The U.S. Supreme Court in its decision about Bhagat Singh Thind, and the B.C. Court of Appeal in its ruling about the Indian migrants aboard the Komagata Maru, were influenced — as millions of others have been — by the writings of those who have preached a doctrine of racial distinctiveness and of racial superiority. The courts in both countries declared that if you were from India, you couldn’t be deemed Caucasian, British, or American. You could not simply leave your country and waltz into the United States or Canada. You were of the wrong blood.
Working for the Toronto Labour Committee for Human Rights in 1953–54, my mother, Donna Hill, crusaded against federal immigration policy. Canada, as a part of the British Empire, allowed British subjects to come to its lands. But it excluded Indians and blacks from the definition of British.
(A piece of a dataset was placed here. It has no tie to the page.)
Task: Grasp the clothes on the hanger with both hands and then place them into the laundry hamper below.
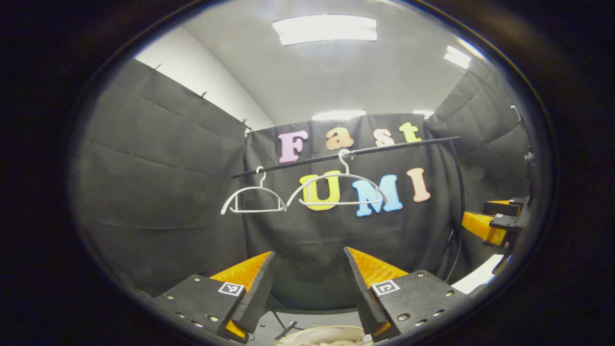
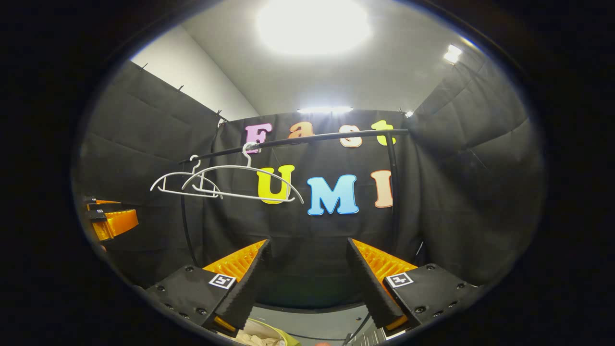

Canadian immigration authorities kept a firm grip on who was allowed to enter the country.
In the early twentieth century, the Reverend Samuel Dwight Chown, a Methodist minister and Canada’s leading churchman, wrote: “The immigration question is the most vital one in Canada today, as it has to do with the purity of our national life-blood … It is foolish to dribble away the vitality of our own country in a vain endeavor to assimilate the world’s non-adjustable, profligate an
d indolent social parasites.”
Chown’s words reflected a wide swath of Canadian twentieth-century thinking, so my mother had her work cut out for her when she went to bat for a twenty-six-year-old Trinidadian man named Harry Narine-Singh, who found himself in a mess of trouble when he showed up in a Toronto army recruiting office in 1954, offering to enlist in the Canadian forces. Narine-Singh, who had been in Canada on a visitor status, was ordered deported after an immigration official by the name of C. Schreiber determined that he was an “East Indian” from “Trinidad, British West Indies.” The official later presented Narine-Singh with the explanation that he was not permitted to be in Canada because he was “Asian.”
In “Race,” Rights and the Law in the Supreme Court of Canada, James Walker explains what happened next: “Harry protested that he was not an ‘Asian’: his family had been in Trinidad for five generations, and he had never even visited Asia; in fact he had never been anywhere except Trinidad and Toronto. Schreiber insisted the Narine-Singhs [Harry and his wife, Mearl] were Asian by ‘race.’”
My mother enlisted a lawyer to represent Narine-Singh and his case was fought through the courts, but a year later the Supreme Court of Canada upheld the deportation order. Narine-Singh and his wife were required to leave the country.
I asked my mother, a white American who moved with my black father from Washington, D.C., to Toronto in 1953 and soon became a passionate naturalized Canadian, what she remembered about Narine-Singh’s case. My mother was retired and eighty-five years old at the time of our interview in June 2013, but her mind was clear. She said she didn’t remember exactly what was said in court about Narine-Singh, because by the time of the ruling in 1955, she had left her job to have her first baby (my brother, Dan) and begun raising a family. “As a woman at that time, I was not able to have a family and keep my job,” she said. My mother had passed along the reins at the Toronto Labour Committee for Human Rights to Sid Blum.